Viewers Unite to Save Quality Shows
How series with low ratings can get a second chance
In the '80s, it was "Cagney & Lacey." Early in the '90s, it was "Party of Five."
As the networks unleash their flood of new shows for the fall, viewers may find another program with low ratings worth campaigning hard enough to save.
If you discover one, however, you'll have to move fast. In today's competitive TV market, programs appear and disappear like rabbits in a magic show.
For starters, "you have to let the networks know early," says Dorothy Swanson, president of Viewers for Quality Television (VQT) in Fairfax, Va.
Ms. Swanson founded the group in 1984 after leading a viewers' campaign to keep "Cagney & Lacey" on the air despite an initial season of low ratings. Following that success, "we wanted to extend our advocacy to other quality shows," she explains.
Today, the nonprofit VQT has 2,500 members.

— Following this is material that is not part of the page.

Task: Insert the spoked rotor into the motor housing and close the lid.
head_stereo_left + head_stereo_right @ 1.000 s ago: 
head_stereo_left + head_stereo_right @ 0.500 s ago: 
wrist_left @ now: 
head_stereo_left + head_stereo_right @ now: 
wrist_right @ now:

Members take part in monthly viewer surveys, receive newsletters, and attend the group's annual convention in Los Angeles.
Viewers Voice, a similar group in Wisconsin, was established in 1991 and has about 1,000 members. "I was getting discouraged when every time I started watching a TV show, it got pulled off the air," says founder Sharon Rhode.
VQT takes credit for saving "Designing Women" back in 1986 as well as keeping "Brooklyn Bridge" and "I'll Fly Away" on the air an extra half season.
Ms. Rhode cites "Party of Five" as her group's "big success." The Fox series about five orphaned siblings is going into its fourth season with stronger ratings than ever.
The idea behind these groups is simple: Banding together gives viewers more clout than speaking out individually.
But the two groups choose their battles carefully. "We can't take on every show," Rhode says. She encourages people to write the network themselves, contact their local affiliate, and write to sponsors who advertise during the program. "After all, they are the ones paying the bill," she says.